Free thyroxine represents only about 0.03% of serum total T4 content. Importantly, only free thyroxine is available for tissue uptake, with the remainder of T4 bound to serum proteins, primarily TBG. Serum total T4 concentrations are measured in the nanomolar range, while FT4 concentrations are measured in the picomolar range.
Because of increased thyroid hormone production, increased renal iodine excretion, and fetal iodine requirements, dietary iodine requirements are higher in pregnancy than they are for nonpregnant adults. Women with adequate iodine intake before and during pregnancy have adequate intrathyroidal iodine stores and have no difficulty adapting to the increased demand for thyroid hormone during gestation.
The U.S. Institute of Medicine recommended dietary allowances to be used as goals for individual total daily iodine intake (dietary and supplement), are 150 μg/d for women planning a pregnancy, 220 μg/d for pregnant women, and 290 μg/d for women who are breastfeeding. The WHO recommends 250 μg/d for pregnant and lactating women.

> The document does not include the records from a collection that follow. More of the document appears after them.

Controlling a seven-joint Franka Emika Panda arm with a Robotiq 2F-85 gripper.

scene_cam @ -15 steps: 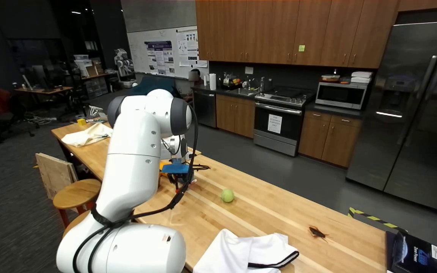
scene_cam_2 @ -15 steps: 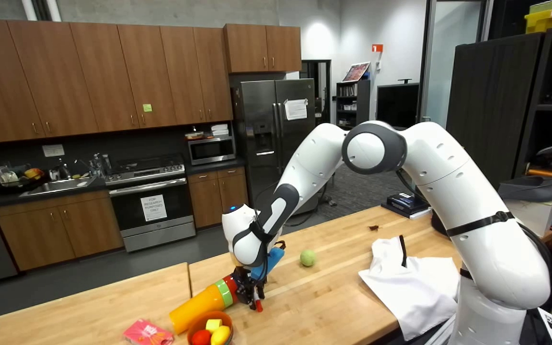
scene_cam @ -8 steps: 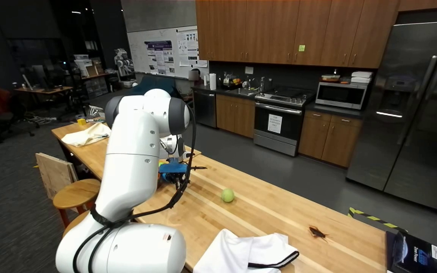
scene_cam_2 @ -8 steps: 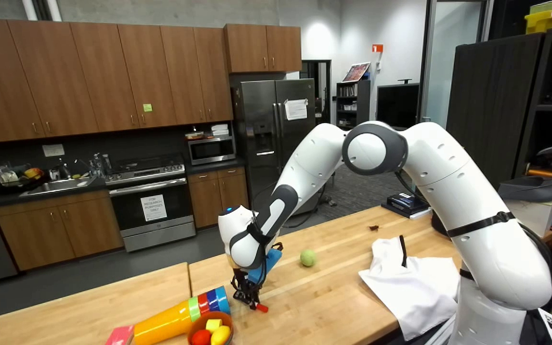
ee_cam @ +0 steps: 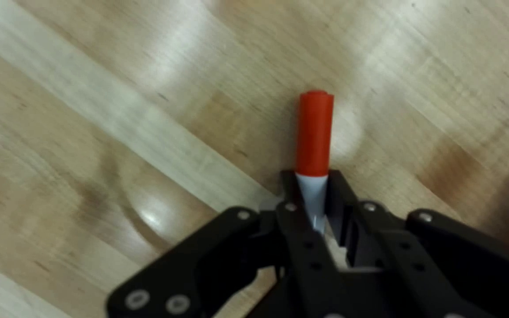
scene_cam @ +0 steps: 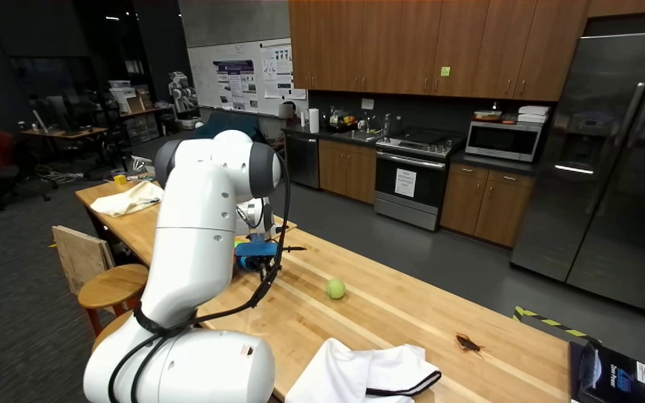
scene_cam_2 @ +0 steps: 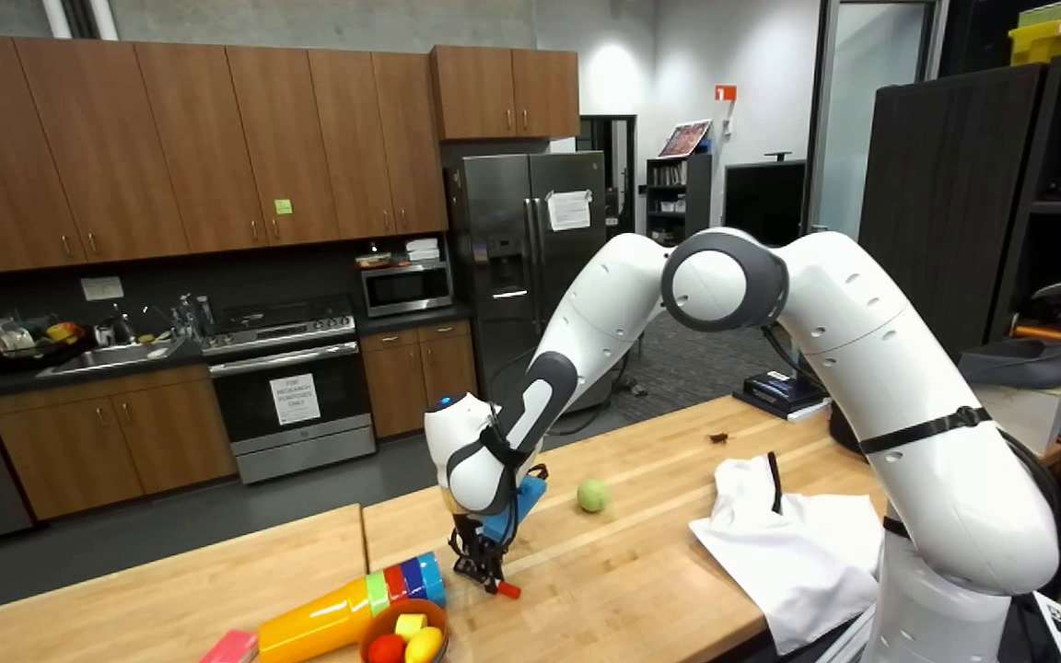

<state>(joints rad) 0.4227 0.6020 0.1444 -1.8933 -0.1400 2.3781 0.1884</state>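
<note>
My gripper (ee_cam: 312,180) is shut on a marker with a red cap (ee_cam: 315,132) and a white body. Its fingers press the white part from both sides, just below the cap. Part of the body is hidden between the fingers. In an exterior view the gripper (scene_cam_2: 480,562) hangs low over the wooden table, with the marker's red end (scene_cam_2: 509,590) pointing right. Whether the marker touches the table I cannot tell. Just left of the gripper lies a stack of coloured cups (scene_cam_2: 319,622). The arm covers the marker in the other camera's picture.
An orange bowl (scene_cam_2: 383,619) with toy food stands against the cup stack, and a pink packet (scene_cam_2: 231,646) lies at its far end. A green ball (scene_cam: 336,288), a white cloth (scene_cam: 356,369), a brown toy insect (scene_cam: 468,342) and a dark box (scene_cam: 619,372) are along the table.
The jaws have closed in on the marker, and its red end now tilts further right. The cup stack and pink packet have shifted left, away from the gripper. The arm has barely moved.
</note>
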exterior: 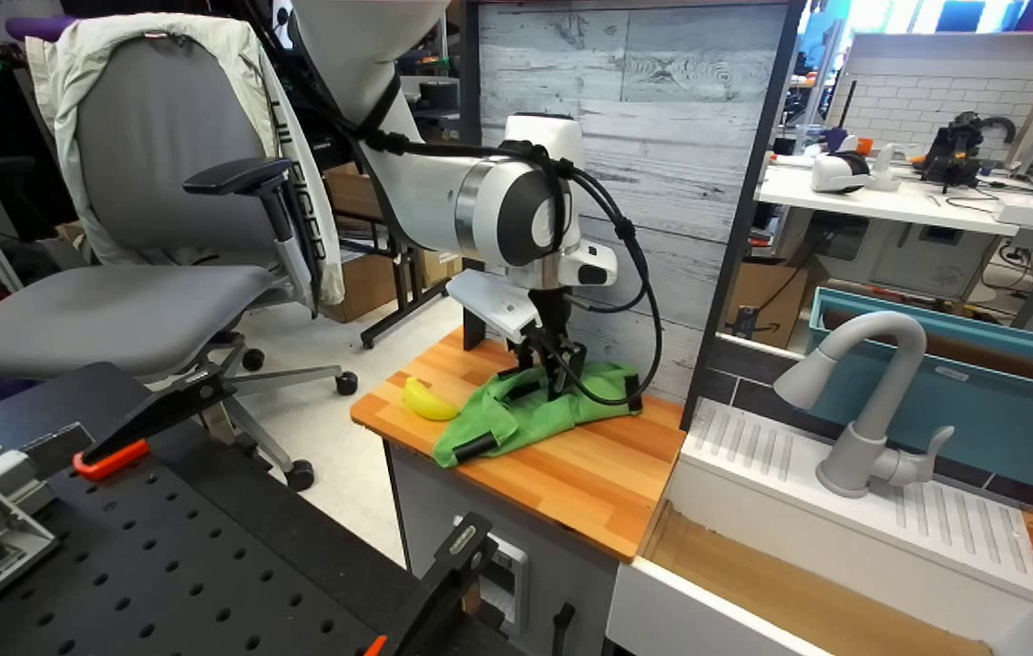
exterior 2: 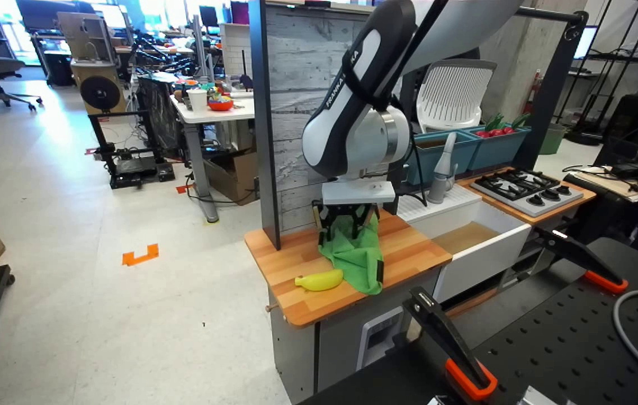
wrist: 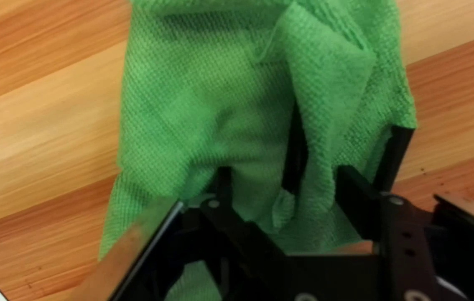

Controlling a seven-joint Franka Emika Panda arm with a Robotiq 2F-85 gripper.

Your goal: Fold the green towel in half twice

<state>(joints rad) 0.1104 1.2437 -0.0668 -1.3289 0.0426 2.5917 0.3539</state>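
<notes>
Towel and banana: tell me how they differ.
The towel is green with black strips; the banana is yellow. The towel is larger and rumpled, the banana small, smooth and curved. The tool stands open at the towel, apart from the banana. Both lie on the wooden tabletop.

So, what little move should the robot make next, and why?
Probably lift the gripper straight up: its jaws stand apart with the towel lying unpinched between them, and the fingers are down in its folds, so moving sideways might drag it.
</notes>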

TPOAbs or TgAbs are present in 2-17% of unselected pregnant women. The prevalence of antibodies varies with ethnicity. In U.S.populations, thyroid antibodies are most frequent in Caucasian and Asian women and least frequent in African-Americans.

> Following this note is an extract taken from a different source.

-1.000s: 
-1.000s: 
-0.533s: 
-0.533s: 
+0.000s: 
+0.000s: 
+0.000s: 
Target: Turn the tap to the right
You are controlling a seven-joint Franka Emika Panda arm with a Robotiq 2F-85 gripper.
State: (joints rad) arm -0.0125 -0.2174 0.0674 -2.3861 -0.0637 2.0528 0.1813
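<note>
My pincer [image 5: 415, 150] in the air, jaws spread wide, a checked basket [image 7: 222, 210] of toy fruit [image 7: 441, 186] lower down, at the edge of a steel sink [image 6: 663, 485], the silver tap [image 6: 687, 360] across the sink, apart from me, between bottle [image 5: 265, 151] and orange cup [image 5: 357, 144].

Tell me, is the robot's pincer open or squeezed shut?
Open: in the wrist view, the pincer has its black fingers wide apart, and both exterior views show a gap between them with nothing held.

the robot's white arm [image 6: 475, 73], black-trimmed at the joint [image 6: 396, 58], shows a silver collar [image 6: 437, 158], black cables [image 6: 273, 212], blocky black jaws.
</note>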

TPO antibodies are able to cross the placenta. At the time of delivery, cord blood TPOAb levels strongly correlate with third-trimester maternal TPOAb concentrations. However, maternal passage of either TPOAb or TgAb is not associated with fetal thyroid dysfunction.
Some studies evaluating non-pregnant women have shown that selenium is capable of diminishing TPOAb concentrations. However, this has not been observed in all studies. Negro et al. noted that euthyroid, TPOAb positive pregnant women randomized to treatment with 200 µg/day selenium not only had a significant decrease in the frequency of postpartum thyroid dysfunction, but also had lower TPOAb concentrations during pregnancy compared to those in the untreated group. Importantly, this trial did not measure urinary iodine, a potential confounder since iodine status may influence the thyroidal effects of selenium.

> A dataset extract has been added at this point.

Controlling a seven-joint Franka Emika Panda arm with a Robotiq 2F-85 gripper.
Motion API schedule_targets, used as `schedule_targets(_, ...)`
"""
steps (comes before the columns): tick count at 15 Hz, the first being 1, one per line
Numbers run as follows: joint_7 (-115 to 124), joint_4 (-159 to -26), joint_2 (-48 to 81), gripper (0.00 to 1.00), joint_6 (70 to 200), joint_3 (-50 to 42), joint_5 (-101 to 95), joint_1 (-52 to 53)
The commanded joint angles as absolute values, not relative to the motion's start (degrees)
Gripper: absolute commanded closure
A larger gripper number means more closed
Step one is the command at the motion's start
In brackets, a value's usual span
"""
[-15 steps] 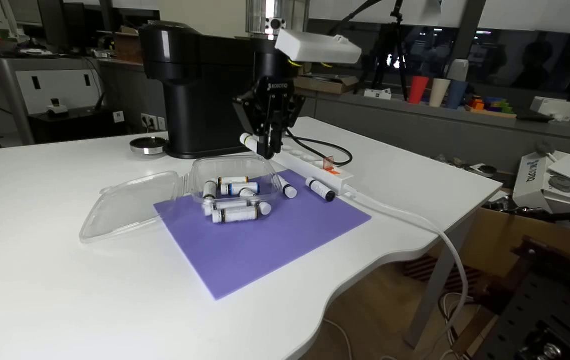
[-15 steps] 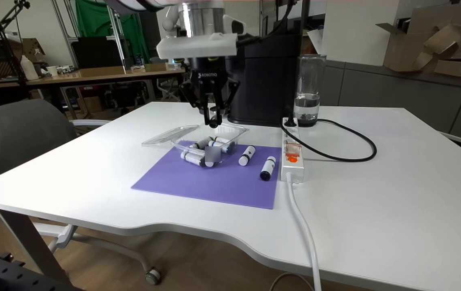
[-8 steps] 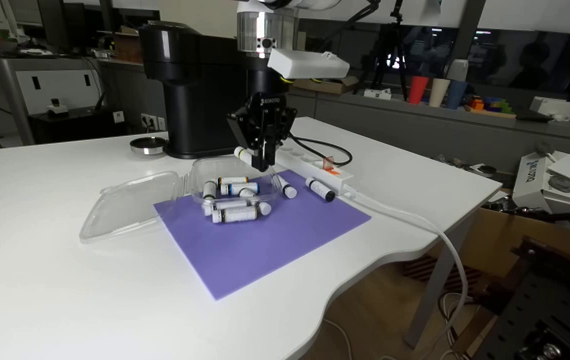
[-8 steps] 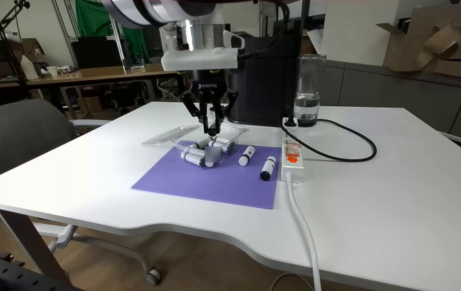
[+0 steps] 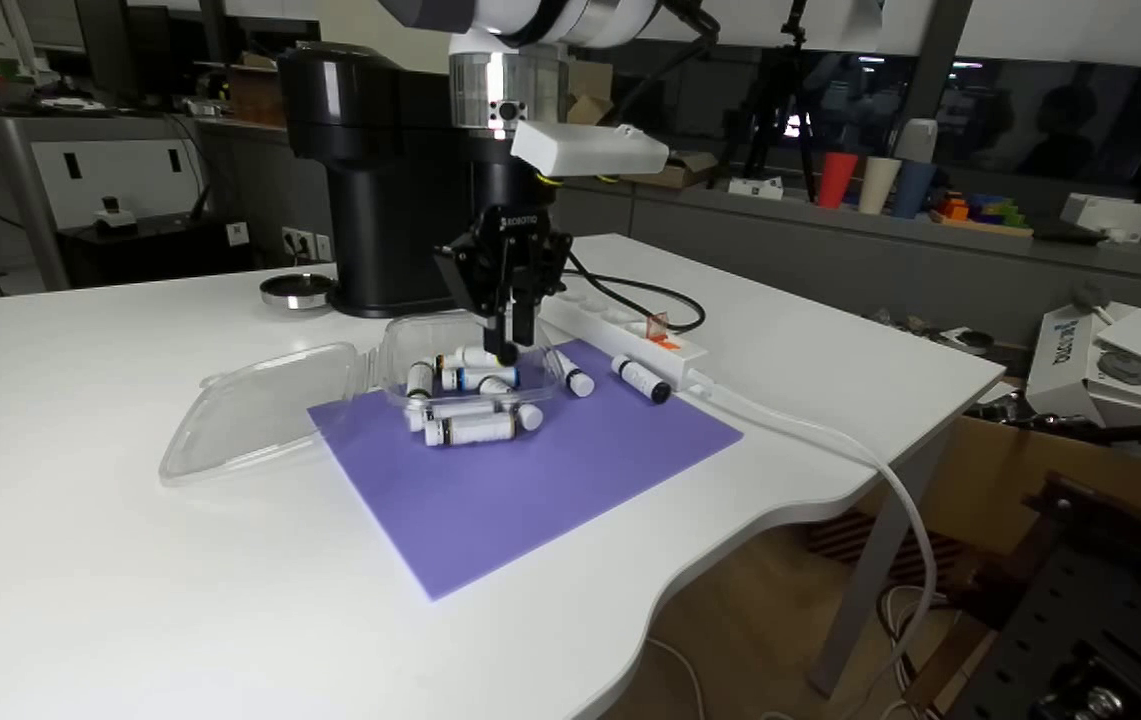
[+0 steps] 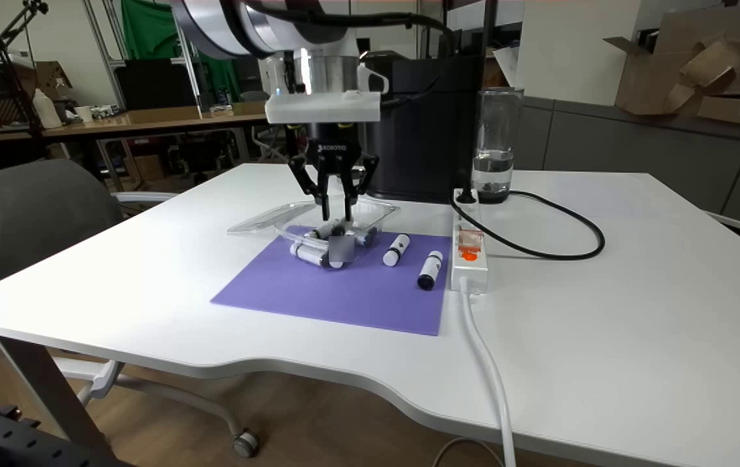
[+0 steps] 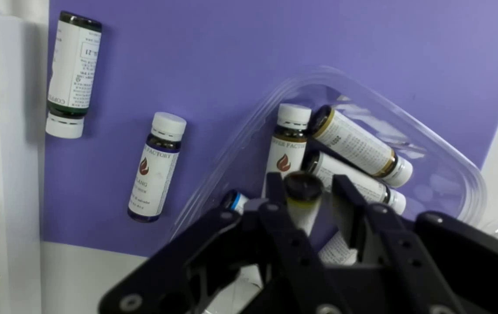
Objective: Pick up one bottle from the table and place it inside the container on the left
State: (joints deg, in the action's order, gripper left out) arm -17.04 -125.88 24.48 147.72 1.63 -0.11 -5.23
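A purple mat (image 6: 350,292) lay beside a power strip (image 5: 620,339), near a black coffee machine (image 5: 385,180). A cream cup (image 5: 878,185) stood between a red cup (image 5: 837,181) and a blue cup (image 5: 914,190).

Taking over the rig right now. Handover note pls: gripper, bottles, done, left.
Gripper: open, low at the clear container.
Task bottle: in the gripper's gap, within the container's outline in the wrist view; space shows on one side, so apparently let go. Can't tell if it has settled.
Other bottles lie in the container. Outside, on the purple mat: strip-side bottle by the power strip, and inner bottle nearer the container.
Done: bottle brought to container, seemingly released.
Left: confirm it settles, then probably lift straight up.
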Motion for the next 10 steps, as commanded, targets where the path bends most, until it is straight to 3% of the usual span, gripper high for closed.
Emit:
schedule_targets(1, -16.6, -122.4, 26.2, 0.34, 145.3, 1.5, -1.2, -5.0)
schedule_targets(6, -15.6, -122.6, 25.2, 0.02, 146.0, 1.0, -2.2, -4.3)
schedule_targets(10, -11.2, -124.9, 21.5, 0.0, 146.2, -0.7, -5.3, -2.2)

However, in another recent randomized clinical trial performed in mildly iodine deficient British pregnant women, treatment with 60 mcg selenium daily did not affect TPO concentrations nor TPOAb positivity. Thus, conflicting data regarding selenium supplementation make any generalized recommendation unreliable, especially to regions with different iodine and/or selenium intakes. In addition, patients treated with selenium could be at higher risk for developing type 2 diabetes mellitus. For these reasons, the risk-to-benefit comparison does not presently support routine selenium supplementation of TPOAb positive women during pregnancy.